AI Hub – eScience Institute

Picture of a panel discussion at the Seattle AI week event.

Events

This fall, SSEC hosted a community-driven meetup during Seattle AI Week focused on how AI is reshaping research workflows in academia, industry, and startups. The meetup included an “Agentic AI for Research Workflows” panel moderated by SSEC Head of Engineering Vani Mandava and featuring Bodhisattwa Majumder from AI2, Shamsi Iqbal from Microsoft, Luke Kim from Spice AI and Carlos Garcia Jurado Suarez from SSEC. Around sixty audience members listened as panelists discussed the exciting potential and challenges surrounding the application of artificial intelligence to research.

NAIRR Award

SSEC won a National AI Research Resource (NAIRR) Award to build a tool library, named LLMaven, using a Generative AI approach. We will use RAG (Retrieval Augmented Generation) techniques as a means of extending LLMs by utilizing data that has privacy concerns in a manner that is safe and cost effective for individual researchers who do not have the resources to develop their own models (or purchase expensive equipment).
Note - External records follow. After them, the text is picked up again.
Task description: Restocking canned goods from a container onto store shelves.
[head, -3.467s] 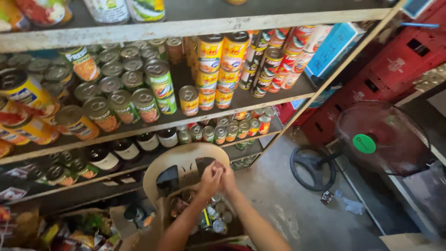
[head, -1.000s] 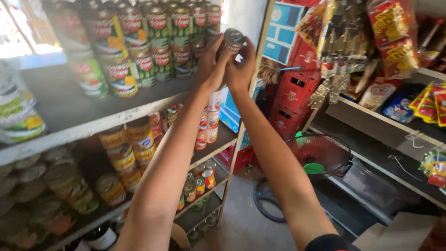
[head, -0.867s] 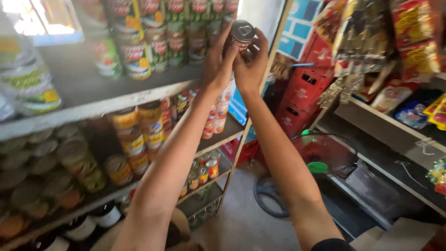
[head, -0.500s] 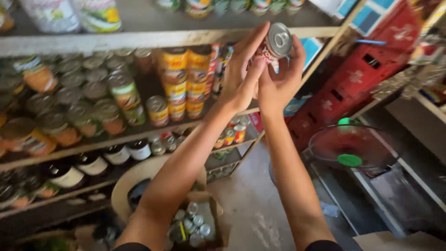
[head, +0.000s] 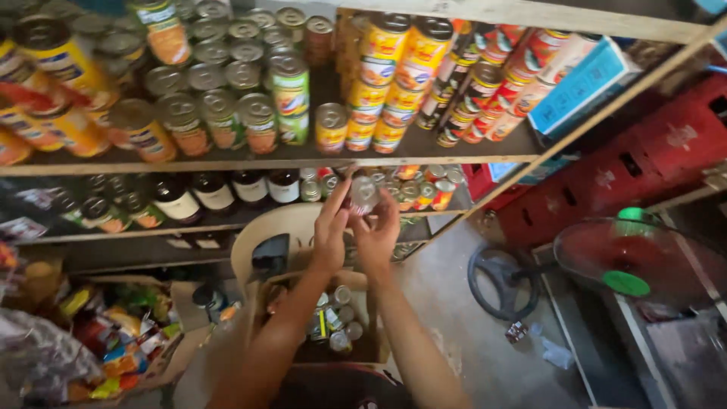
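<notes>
Head view, looking down past the person's forearms at a stocked wooden shelf unit point(head: 303, 161). Both hands meet at the centre of the frame, clasped around a small can point(head: 362, 194) with a silvery lid facing the camera. The left hand point(head: 331, 227) wraps the can from the left with its fingers stretched upward along the side, and the right hand point(head: 376, 231) cups it from the right and below. The can is blurred, so its label cannot be read out as a colour with any certainty. It is held up in the air just in front of the lower shelf's edge, not resting on anything.

Below the hands, in the lower middle of the frame, an open cardboard box point(head: 363, 284) holds more small cans point(head: 337, 318) lying loose. Behind the box stands a pale plastic chair point(head: 276, 227), its curved back just left of the left hand.

On the shelf in the upper part of the frame, stacked yellow-and-red cans point(head: 394, 83) stand at centre, with green-labelled and orange-labelled cans point(head: 257, 113) to their left. Dark bottles point(head: 216, 193) line the lower shelf at left, and a row of small cans point(head: 413, 189) sits just right of the hands. Red crates point(head: 628, 163) fill the right side, with an electric fan point(head: 632, 257) lying near them at lower right. Bright snack packets point(head: 113, 333) are heaped at lower left.
</notes>
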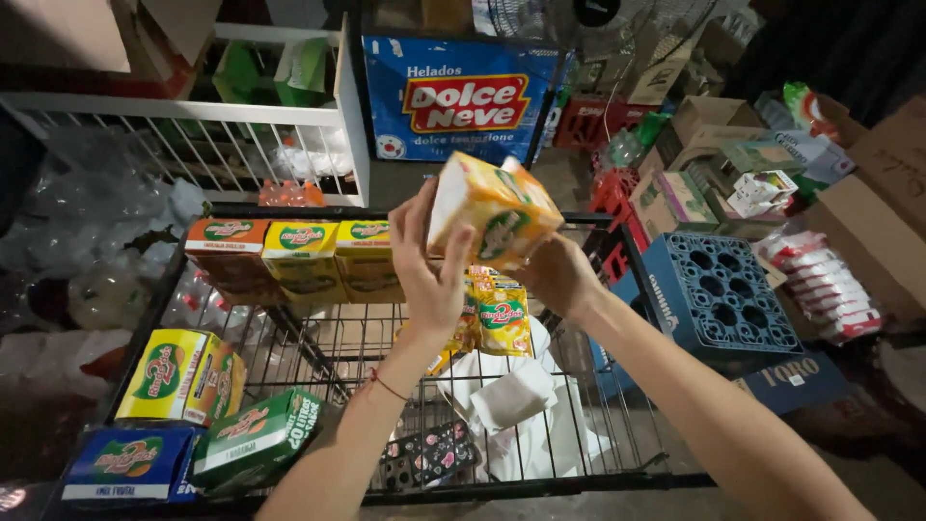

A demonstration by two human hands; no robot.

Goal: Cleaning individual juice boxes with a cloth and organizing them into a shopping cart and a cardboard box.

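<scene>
Cluttered stockroom, black wire cart (pixel 617 453) under me. Lower left of frame: blue box (pixel 125 463), green box (pixel 256 439), yellow box (pixel 178 374) lie flat. Centre: my left hand (pixel 429 275) and right hand (pixel 559 275) both closed around an orange-yellow carton (pixel 497 207), lifted above the cart, tilted. Behind, a row of cartons (pixel 299 253) stands along the back rail. Upper right: blue crate (pixel 719 294), cardboard boxes (pixel 733 154). Several cartons placed; this one not yet.

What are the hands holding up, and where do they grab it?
Both hands hold one yellow-orange carton: the left hand grips its near left side, the right hand supports its lower right end.
</scene>
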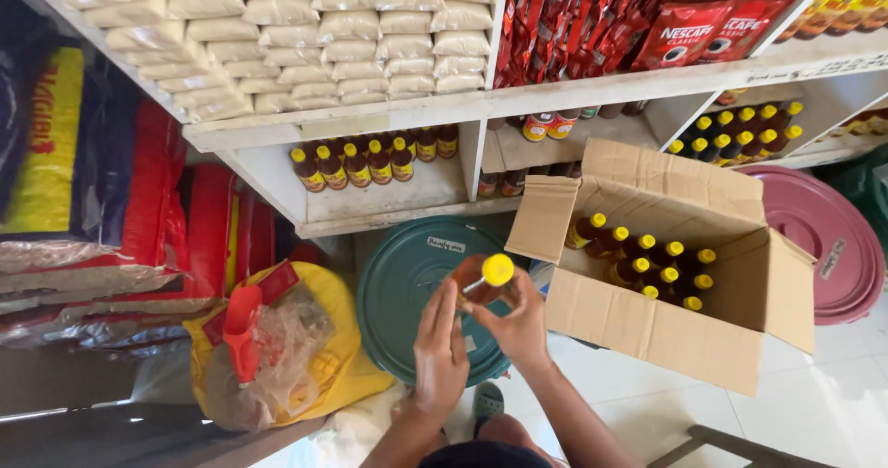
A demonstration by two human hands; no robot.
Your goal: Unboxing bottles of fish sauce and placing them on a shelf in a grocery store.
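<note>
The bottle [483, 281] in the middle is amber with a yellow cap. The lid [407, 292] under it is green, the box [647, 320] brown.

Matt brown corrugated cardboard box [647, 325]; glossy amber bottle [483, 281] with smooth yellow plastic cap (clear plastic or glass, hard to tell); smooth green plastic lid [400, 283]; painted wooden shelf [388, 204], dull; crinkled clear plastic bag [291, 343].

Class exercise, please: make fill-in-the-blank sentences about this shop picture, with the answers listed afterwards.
1. Both hands hold one bottle with a ____ cap.
2. More bottles stand in an open cardboard ____.
3. Under the held bottle lies a round ____ lid.

Missing words: yellow; box; green
</note>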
LLMaven will leverage publicly available diverse datasets and disparate academic knowledge bases.

RAG Office Hours

As part of eScience Institute’s Office Hours program, SSEC is offering office hours every Tuesday from 10 AM – 11 AM at eScience Institute’s Data Science Studio on UW campus to help support the UW community on issues related to RAG (Retrieval-Augmented Generation) based workflows for Generative AI. Researchers who are curious about leveraging generative AI tools with private or pre-publication data are welcome to sign up here and stop by with their questions.

Conceptual graphic showing a subsection of a Retrieval Augmented Generation system.

Picture of someone writing equations on a computer tablet.

Projects

AutoDoc: SSEC worked with researchers from Brown University and University of Osnabruck to build a pipeline and train a freely available large language model (LLM) to translate research processes implemented in AutoRA (a collection of Python packages that together form a framework for closed loop empirical research). Such descriptions provide the basis for an automated and transparent documentation of the empirical research process. More details are available here.

Tutorials

SciPy2024 tutorial: The SSEC team presented a tutorial at the annual SciPy conference in Tacoma, WA on Jul 09 2024 to cover (1) the basics of language models, (2) setting up the environment for using open source LLMs without the use of expensive compute resources needed for training or fine-tuning, (3) learning a technique like Retrieval-Augmented Generation (RAG) to optimize output of LLM, and (4) build an app to demonstrate how researchers could turn disparate knowledge bases into special purpose AI-powered tools. 

Picture of someone delivering a lecture to a group of people.

Models

While experimenting with the limits of LLM inferencing for science use cases, SSEC worked on building useful applications for science utilizing open data, as well as open models. They started with Ai2’s OLMO models built on open datasets with published checkpoints. However, locally CPU run inference was taking too much time, so the next logical step was to speed up the model using the llamacpp approach. This method implied an intermediate step to convert the model to GGUF format. Upon posting the model to Hugging Face, the team saw the downloads for the model reach over 1.2k downloads after just one day. Now, there are over 6K downloads to date for the two models.

Workshops

2025 Schmidt Sciences Interdisciplinary Science Summit: SSEC offered an interactive session to over 90 researchers at the Schmidt Sciences Interdisciplinary Science Summit to help shape a grounded, practical, and scientist-centered vision for AI in scientific discovery. We used a participatory design approach grounded in real research challenges. Then we explored how generative models and agentic AI might (or might not) enhance the processes, problem-solving, and insights that drive science.

Picture of the some of the UW eScience Software Engineering team.